--- Dataset records Enclosed Below ---

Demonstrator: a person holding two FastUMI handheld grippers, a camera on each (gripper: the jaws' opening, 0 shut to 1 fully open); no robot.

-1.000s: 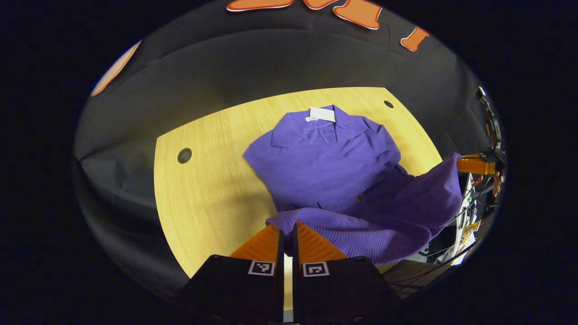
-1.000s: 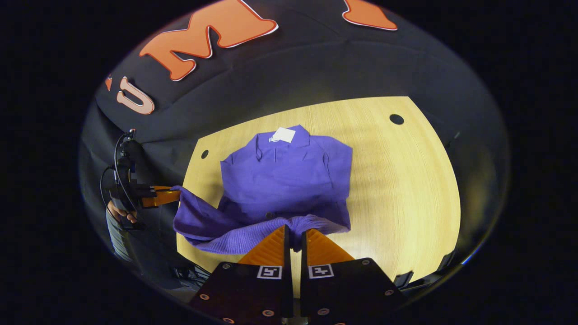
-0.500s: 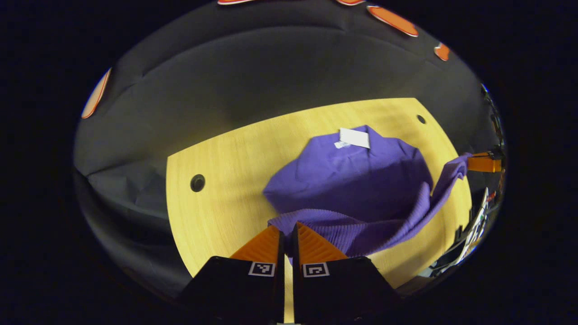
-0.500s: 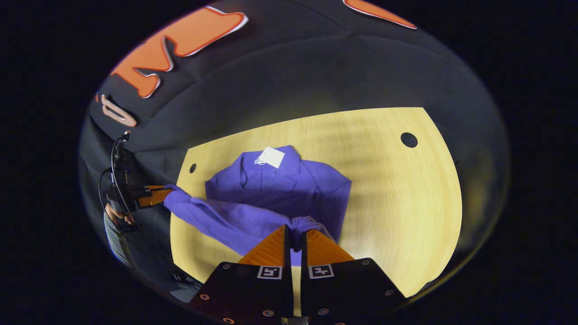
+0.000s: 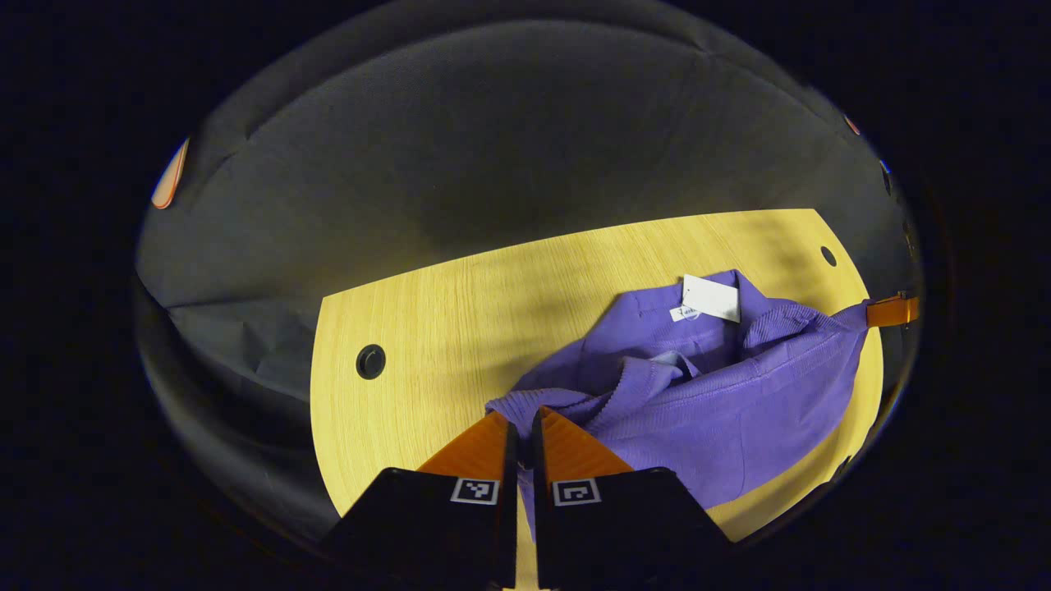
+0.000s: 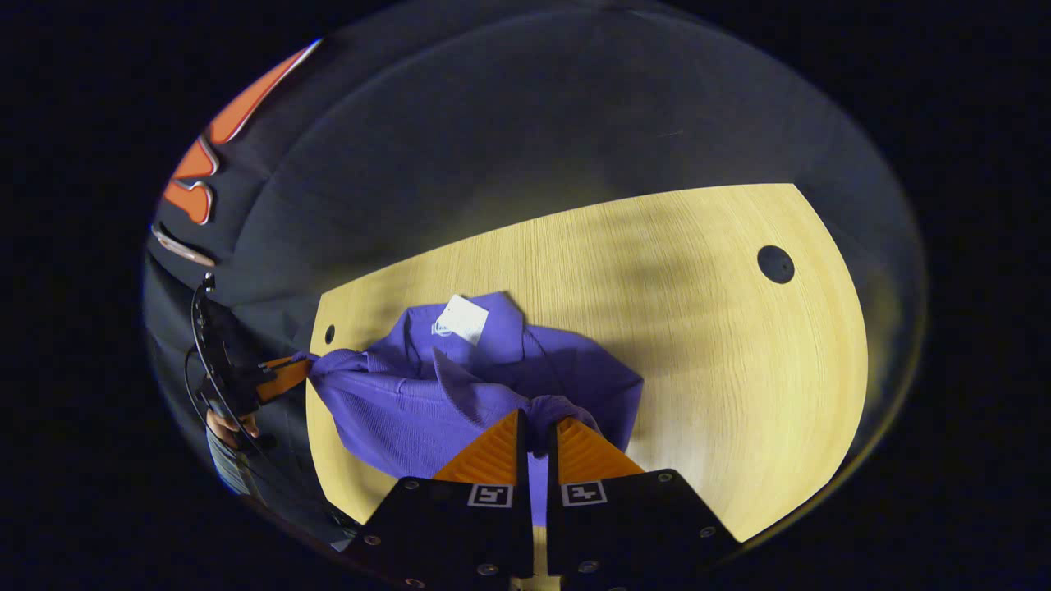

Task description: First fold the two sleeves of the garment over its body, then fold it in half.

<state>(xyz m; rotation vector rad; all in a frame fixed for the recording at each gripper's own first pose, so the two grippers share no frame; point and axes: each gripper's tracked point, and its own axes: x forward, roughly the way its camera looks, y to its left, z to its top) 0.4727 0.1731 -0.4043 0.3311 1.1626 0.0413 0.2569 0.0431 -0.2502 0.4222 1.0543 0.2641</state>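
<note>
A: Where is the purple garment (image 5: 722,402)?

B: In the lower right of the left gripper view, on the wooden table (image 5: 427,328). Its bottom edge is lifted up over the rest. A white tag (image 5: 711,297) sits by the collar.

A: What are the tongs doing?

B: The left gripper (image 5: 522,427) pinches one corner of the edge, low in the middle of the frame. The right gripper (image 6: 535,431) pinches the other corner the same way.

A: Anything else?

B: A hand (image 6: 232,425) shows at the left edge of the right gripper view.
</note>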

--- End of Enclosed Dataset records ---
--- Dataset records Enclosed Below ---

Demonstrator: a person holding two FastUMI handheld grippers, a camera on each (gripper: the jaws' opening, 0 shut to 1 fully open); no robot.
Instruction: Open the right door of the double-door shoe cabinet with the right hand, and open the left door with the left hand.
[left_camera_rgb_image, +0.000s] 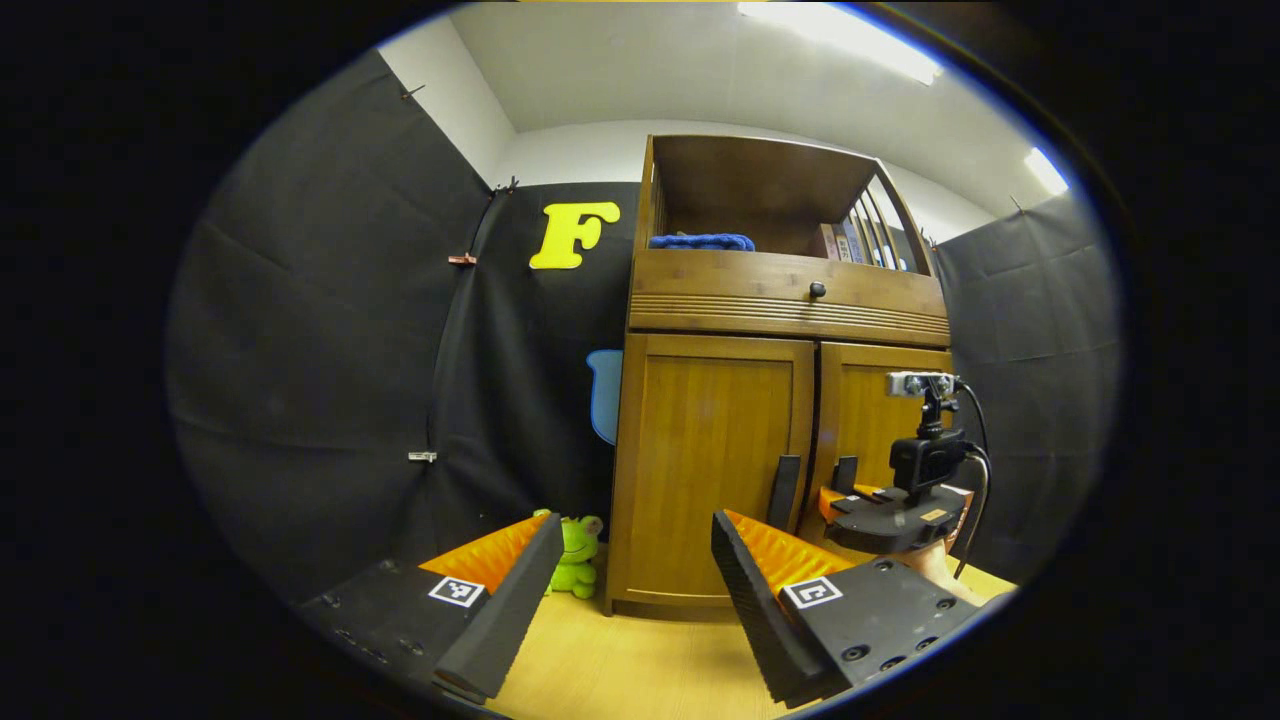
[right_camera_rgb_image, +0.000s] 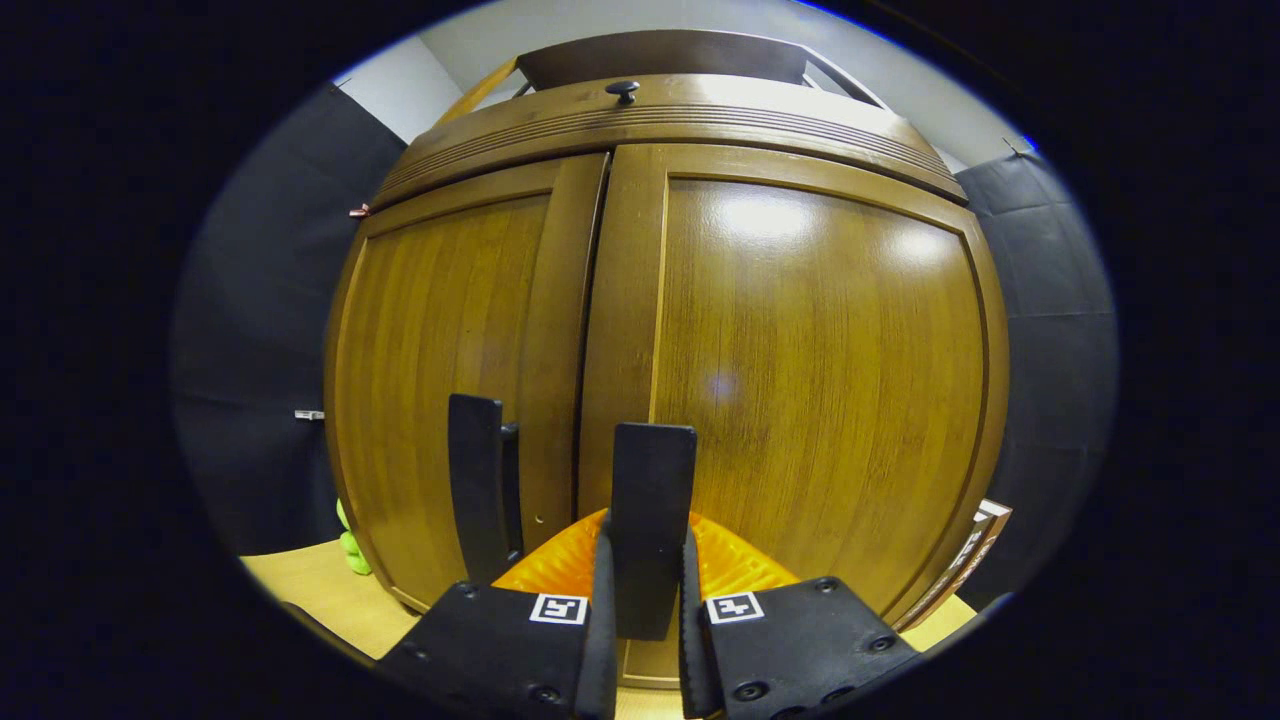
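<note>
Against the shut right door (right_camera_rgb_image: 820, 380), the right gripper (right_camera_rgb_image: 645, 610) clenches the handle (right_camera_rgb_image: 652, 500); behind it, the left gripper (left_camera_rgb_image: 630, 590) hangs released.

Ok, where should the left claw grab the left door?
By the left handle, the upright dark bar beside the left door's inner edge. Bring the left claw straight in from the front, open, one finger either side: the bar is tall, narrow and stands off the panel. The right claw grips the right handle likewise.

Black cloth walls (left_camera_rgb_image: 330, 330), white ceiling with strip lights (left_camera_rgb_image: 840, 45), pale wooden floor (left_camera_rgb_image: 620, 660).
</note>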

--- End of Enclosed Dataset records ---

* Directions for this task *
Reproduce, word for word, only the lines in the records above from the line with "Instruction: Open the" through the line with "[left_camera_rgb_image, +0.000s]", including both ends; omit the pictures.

* Answer section *
Instruction: Open the right door of the double-door shoe cabinet with the right hand, and open the left door with the left hand.
[left_camera_rgb_image, +0.000s] 

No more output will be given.